Aim of the task: The entries that follow include a run beginning at the line with "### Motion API" and ending at the line with "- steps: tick"; restate that run word for word and leave the rest out.
--- Material for the task ---
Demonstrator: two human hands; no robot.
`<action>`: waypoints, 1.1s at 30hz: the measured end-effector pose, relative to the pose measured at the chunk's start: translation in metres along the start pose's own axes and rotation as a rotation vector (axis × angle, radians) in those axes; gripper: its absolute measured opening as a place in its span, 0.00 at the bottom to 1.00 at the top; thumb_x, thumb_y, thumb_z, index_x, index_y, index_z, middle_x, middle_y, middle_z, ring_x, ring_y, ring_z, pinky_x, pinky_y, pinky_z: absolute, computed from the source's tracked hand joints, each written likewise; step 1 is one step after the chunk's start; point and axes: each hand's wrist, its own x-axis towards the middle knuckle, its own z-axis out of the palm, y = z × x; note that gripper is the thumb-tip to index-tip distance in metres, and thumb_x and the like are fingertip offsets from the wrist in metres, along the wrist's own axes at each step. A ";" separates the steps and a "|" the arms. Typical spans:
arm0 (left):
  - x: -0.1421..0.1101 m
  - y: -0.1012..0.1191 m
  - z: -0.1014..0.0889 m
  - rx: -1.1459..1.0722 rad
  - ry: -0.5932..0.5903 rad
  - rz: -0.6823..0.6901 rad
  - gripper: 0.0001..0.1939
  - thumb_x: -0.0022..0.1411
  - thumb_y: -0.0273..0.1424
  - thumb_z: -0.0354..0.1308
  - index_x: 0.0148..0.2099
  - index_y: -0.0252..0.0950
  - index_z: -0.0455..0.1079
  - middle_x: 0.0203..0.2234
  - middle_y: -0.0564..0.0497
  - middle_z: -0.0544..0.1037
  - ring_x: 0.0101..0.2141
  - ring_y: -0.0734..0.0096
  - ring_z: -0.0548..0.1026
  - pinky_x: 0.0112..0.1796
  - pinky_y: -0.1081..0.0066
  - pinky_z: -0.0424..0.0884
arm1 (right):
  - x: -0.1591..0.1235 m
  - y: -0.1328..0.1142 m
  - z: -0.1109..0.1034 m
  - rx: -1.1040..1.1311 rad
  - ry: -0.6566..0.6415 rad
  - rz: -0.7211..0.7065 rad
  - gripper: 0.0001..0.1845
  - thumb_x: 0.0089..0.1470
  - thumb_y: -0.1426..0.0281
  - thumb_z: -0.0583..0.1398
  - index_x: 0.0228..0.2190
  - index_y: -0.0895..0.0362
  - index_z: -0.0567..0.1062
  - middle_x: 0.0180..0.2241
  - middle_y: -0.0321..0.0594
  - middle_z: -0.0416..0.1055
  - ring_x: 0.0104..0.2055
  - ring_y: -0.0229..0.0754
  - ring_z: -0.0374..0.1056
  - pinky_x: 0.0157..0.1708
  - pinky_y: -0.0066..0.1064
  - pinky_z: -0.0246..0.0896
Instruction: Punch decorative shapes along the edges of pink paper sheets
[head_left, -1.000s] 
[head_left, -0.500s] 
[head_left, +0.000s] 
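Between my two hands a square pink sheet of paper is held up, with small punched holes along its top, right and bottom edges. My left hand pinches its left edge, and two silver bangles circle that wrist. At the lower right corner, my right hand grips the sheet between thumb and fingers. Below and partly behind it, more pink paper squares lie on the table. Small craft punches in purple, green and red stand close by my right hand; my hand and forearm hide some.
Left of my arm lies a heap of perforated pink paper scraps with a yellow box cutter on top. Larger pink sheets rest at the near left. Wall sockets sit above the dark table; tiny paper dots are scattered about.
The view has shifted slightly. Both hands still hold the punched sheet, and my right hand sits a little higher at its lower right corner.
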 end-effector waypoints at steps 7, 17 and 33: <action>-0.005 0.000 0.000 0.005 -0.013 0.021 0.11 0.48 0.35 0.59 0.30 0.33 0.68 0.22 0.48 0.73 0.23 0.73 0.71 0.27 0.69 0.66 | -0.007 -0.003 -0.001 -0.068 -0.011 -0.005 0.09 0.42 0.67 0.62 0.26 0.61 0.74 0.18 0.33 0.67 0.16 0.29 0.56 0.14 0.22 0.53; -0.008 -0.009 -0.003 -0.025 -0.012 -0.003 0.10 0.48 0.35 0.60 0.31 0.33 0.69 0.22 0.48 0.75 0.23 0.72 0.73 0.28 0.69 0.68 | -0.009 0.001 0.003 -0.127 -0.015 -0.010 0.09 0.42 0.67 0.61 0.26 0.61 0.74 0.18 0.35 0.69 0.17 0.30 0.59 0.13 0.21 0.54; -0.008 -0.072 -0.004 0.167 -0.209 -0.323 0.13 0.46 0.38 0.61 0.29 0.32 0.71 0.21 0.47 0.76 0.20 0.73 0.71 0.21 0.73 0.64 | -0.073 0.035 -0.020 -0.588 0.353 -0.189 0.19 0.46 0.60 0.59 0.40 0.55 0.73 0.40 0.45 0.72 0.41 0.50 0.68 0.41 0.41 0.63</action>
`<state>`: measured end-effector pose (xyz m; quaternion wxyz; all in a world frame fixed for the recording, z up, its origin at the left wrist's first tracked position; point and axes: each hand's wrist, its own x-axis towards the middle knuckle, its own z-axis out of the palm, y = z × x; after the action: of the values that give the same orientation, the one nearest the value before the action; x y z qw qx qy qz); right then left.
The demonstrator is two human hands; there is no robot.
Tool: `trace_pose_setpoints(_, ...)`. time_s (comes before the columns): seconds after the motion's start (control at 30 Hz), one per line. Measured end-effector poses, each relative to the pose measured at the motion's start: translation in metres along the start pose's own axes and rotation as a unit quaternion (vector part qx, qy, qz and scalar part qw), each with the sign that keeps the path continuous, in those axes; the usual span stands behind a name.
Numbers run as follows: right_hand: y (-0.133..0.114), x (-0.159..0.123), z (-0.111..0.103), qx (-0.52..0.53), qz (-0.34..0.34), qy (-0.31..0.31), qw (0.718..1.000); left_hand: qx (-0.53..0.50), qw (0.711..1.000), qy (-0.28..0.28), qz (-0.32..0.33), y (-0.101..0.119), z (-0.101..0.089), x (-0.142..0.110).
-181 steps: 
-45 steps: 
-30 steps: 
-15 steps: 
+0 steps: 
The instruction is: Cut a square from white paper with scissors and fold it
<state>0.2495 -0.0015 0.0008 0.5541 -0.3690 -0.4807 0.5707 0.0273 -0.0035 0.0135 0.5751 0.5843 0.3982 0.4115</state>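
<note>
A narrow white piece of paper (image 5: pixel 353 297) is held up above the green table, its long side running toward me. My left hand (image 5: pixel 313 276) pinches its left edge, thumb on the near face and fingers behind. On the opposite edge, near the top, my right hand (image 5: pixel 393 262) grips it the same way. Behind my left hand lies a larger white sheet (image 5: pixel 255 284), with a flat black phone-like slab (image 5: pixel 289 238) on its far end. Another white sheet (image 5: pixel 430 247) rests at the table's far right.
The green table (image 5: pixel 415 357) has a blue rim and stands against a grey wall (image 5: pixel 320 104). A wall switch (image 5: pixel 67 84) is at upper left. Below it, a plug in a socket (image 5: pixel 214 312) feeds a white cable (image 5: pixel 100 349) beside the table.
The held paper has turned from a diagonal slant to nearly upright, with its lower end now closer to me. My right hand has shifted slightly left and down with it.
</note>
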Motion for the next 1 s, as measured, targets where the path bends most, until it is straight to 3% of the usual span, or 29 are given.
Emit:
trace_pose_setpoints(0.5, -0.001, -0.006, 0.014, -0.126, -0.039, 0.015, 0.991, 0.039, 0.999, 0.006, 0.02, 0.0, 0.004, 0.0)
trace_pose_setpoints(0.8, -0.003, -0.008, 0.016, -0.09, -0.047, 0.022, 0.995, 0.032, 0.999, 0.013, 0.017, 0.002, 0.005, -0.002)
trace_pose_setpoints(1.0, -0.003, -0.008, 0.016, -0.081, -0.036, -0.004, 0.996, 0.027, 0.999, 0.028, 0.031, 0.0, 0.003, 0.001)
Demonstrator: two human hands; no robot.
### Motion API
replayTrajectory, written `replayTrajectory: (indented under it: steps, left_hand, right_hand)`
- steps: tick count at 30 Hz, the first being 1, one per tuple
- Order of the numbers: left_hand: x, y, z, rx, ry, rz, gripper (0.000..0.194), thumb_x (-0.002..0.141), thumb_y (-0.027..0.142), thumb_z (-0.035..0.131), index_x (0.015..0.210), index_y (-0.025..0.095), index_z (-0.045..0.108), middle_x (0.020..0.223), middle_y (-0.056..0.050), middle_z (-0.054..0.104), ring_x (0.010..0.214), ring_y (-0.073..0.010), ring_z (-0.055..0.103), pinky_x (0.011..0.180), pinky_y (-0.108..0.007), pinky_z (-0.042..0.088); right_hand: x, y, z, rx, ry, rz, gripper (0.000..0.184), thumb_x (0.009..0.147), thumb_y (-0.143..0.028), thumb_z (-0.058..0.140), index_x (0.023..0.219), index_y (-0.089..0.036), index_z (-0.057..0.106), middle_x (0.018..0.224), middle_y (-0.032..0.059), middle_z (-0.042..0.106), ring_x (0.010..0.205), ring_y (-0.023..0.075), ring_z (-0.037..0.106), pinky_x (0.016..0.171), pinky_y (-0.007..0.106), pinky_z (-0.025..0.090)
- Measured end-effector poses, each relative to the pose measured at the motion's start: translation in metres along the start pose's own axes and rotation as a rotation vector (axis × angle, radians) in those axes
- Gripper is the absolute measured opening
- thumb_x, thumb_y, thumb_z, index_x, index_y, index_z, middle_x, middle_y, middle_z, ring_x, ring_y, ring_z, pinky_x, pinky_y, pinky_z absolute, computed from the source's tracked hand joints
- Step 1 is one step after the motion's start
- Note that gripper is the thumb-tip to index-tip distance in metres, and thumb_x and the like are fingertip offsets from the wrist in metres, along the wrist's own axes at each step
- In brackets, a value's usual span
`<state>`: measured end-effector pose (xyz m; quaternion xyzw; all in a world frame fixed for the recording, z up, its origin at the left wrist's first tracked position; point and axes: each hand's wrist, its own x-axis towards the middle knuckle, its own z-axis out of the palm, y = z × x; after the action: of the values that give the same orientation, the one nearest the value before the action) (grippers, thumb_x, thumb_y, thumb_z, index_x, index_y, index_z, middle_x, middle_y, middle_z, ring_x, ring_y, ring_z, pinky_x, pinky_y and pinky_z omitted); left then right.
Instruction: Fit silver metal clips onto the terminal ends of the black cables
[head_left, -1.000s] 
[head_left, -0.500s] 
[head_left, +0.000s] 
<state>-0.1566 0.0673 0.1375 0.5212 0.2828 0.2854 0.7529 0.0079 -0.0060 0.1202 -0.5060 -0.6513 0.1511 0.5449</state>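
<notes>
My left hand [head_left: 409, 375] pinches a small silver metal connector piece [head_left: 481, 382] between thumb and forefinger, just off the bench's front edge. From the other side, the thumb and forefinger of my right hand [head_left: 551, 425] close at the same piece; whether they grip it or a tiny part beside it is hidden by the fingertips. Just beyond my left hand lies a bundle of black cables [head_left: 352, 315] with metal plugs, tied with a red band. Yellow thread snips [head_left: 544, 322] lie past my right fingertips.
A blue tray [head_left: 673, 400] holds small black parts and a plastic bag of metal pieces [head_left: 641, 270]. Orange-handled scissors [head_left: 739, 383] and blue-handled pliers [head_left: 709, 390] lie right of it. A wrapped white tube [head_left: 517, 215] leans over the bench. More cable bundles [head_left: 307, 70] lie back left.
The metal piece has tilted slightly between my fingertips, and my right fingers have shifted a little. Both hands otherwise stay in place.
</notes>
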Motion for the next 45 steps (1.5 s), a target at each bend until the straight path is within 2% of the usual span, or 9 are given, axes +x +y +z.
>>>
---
Written answer:
### Motion API
replayTrajectory, written `replayTrajectory: (indented under it: steps, left_hand, right_hand)`
- steps: tick count at 30 Hz, the first being 1, one per tuple

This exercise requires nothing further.